> Required action: Please give the whole listing again exactly, without any of its pictures.

> Data under study:
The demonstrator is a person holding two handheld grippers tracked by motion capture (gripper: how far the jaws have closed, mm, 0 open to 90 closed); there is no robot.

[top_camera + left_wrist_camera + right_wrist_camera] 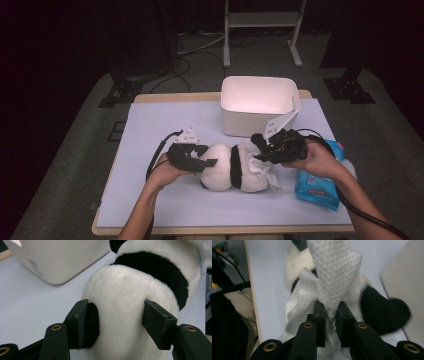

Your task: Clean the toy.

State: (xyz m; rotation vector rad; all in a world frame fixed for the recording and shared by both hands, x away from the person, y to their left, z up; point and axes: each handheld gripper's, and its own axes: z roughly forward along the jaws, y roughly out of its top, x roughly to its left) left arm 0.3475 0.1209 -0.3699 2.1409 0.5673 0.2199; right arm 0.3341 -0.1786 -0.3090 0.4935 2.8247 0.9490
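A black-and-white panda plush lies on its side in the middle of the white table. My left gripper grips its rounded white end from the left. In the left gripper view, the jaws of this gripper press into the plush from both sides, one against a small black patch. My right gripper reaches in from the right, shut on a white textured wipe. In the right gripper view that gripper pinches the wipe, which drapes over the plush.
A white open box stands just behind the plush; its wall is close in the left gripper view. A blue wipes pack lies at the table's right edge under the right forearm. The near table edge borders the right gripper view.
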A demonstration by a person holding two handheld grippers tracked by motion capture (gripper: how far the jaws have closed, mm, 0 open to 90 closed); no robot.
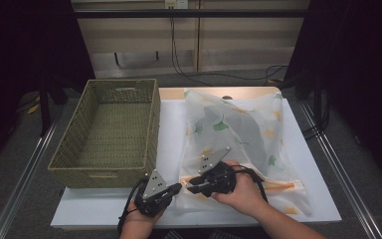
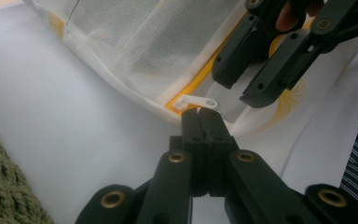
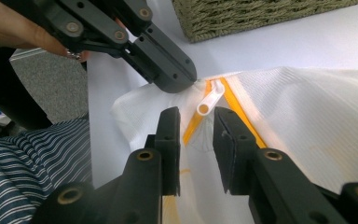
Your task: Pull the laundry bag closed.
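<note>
Two claws worked a mesh laundry bag (image 1: 238, 134). Left claw (image 2: 199, 114) pinched its corner shut to steady it. Right claw (image 3: 196, 122), half open, straddled the zipper pull (image 3: 209, 101) without gripping it.

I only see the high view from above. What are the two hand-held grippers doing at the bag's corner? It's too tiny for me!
Observer: In the right gripper view, a white zipper pull lies at that corner of the mesh bag.
Operator: Has the right one grabbed it?
Observer: Not yet. The right hand-held gripper has its jaws open, with the pull at the mouth of the gap, untouched.
Operator: And the left one?
Observer: The left hand-held gripper is shut, pinching the bag's edge right beside the pull.
</note>
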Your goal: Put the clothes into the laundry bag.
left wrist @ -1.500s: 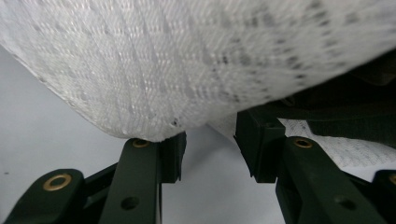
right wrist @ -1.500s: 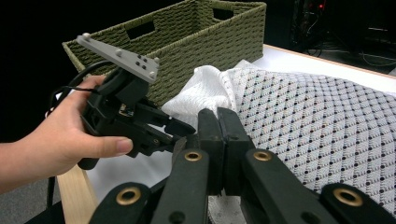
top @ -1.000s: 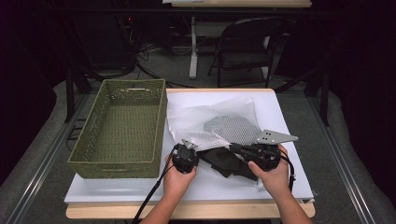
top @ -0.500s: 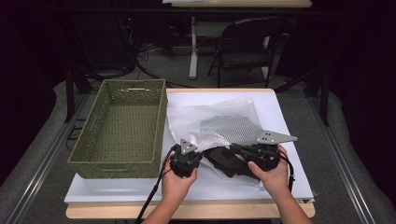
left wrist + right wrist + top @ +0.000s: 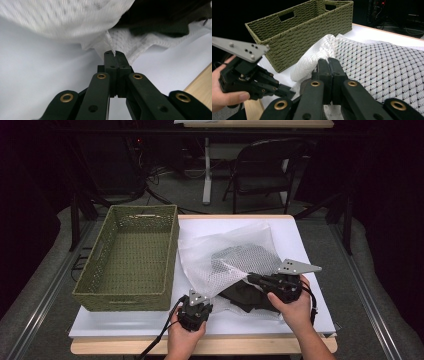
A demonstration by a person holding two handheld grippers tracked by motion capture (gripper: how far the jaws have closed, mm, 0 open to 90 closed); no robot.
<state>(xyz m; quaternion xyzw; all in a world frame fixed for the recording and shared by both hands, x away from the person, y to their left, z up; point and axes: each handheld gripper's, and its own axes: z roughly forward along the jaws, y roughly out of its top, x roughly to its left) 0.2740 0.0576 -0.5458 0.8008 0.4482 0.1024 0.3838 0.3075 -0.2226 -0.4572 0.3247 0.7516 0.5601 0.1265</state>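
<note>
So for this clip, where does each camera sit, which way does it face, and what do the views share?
High view: above the person's side, facing forward and down on the table; both forearms, left claw, right claw.
Left gripper view: on the left claw, shut on the white mesh bag.
Right gripper view: on the right claw, facing the basket.
Shared: bag, dark cloth.

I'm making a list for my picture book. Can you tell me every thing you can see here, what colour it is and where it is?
Basket: one, olive green, woven, on the left of the table.
Mesh bag: one, white, in the table's middle, held at two edges.
Dark cloth: one, black, inside the mesh bag.
Table: one, white top with a wooden edge.
Chair: one, dark, behind the table.
Left gripper: one, black, shut on the mesh bag's edge.
Right gripper: one, black, shut on the mesh bag.
Hands: two, holding the grippers at the near edge.
</note>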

> Task answer:
The demonstrator is a person holding two handheld grippers tracked by motion capture (gripper: how far the jaws have closed, mm, 0 open to 90 closed); there is no robot.

[top_camera + left_wrist_camera + right_wrist_camera] 

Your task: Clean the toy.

State: (xyz m; rotation vector rad; all in a world frame fixed for the recording and shared by both hands, x away from the person, y to their left, z up; point and axes: each handheld gripper's, and its own axes: z roughly forward along the jaws, y roughly out of its top, x roughly to its left) left arm 0.3475 0.1209 -0.3699 2.1409 0.5673 0.2199; right arm 0.3341 -0.1786 -0.3090 0.4935 2.8247 0.9490
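A black-and-white panda plush lies on its side in the middle of the white table. My left gripper grips its rounded white end from the left. In the left gripper view, the jaws of this gripper press into the plush from both sides, one against a small black patch. My right gripper reaches in from the right, shut on a white textured wipe. In the right gripper view that gripper pinches the wipe, which drapes over the plush.
A white open box stands just behind the plush; its wall is close in the left gripper view. A blue wipes pack lies at the table's right edge under the right forearm. The near table edge borders the right gripper view.
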A demonstration by a person holding two handheld grippers tracked by motion capture (gripper: how far the jaws have closed, mm, 0 open to 90 closed); no robot.
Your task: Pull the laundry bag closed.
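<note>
Two claws worked a mesh laundry bag (image 1: 238, 134). Left claw (image 2: 199, 114) pinched its corner shut to steady it. Right claw (image 3: 196, 122), half open, straddled the zipper pull (image 3: 209, 101) without gripping it.

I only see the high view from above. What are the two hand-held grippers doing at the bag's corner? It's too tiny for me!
Observer: In the right gripper view, a white zipper pull lies at that corner of the mesh bag.
Operator: Has the right one grabbed it?
Observer: Not yet. The right hand-held gripper has its jaws open, with the pull at the mouth of the gap, untouched.
Operator: And the left one?
Observer: The left hand-held gripper is shut, pinching the bag's edge right beside the pull.
</note>
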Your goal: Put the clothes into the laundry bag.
left wrist @ -1.500s: 
right wrist @ -1.500s: 
top @ -1.000s: 
top @ -0.500s: 
left wrist + right wrist + top @ +0.000s: 
A demonstration by a person holding two handheld grippers tracked by motion capture (gripper: how far the jaws have closed, mm, 0 open to 90 closed); no robot.
<state>(xyz m; quaternion xyzw; all in a world frame fixed for the recording and shared by both hands, x away from the person, y to their left, z up; point and axes: each handheld gripper's, and its own axes: z roughly forward along the jaws, y roughly out of its top, x roughly to its left) 0.2740 0.0576 -0.5458 0.8008 0.4482 0.1024 0.3838 0.3075 -0.2226 -0.4572 0.3247 0.7516 0.5601 0.1265</state>
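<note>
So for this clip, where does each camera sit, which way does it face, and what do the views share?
High view: above the person's side, facing forward and down on the table; both forearms, left claw, right claw.
Left gripper view: on the left claw, shut on the white mesh bag.
Right gripper view: on the right claw, facing the basket.
Shared: bag, dark cloth.

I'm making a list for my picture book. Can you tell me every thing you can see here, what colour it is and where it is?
Basket: one, olive green, woven, on the left of the table.
Mesh bag: one, white, in the table's middle, held at two edges.
Dark cloth: one, black, inside the mesh bag.
Table: one, white top with a wooden edge.
Chair: one, dark, behind the table.
Left gripper: one, black, shut on the mesh bag's edge.
Right gripper: one, black, shut on the mesh bag.
Hands: two, holding the grippers at the near edge.
</note>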

This is the complete answer to the exercise.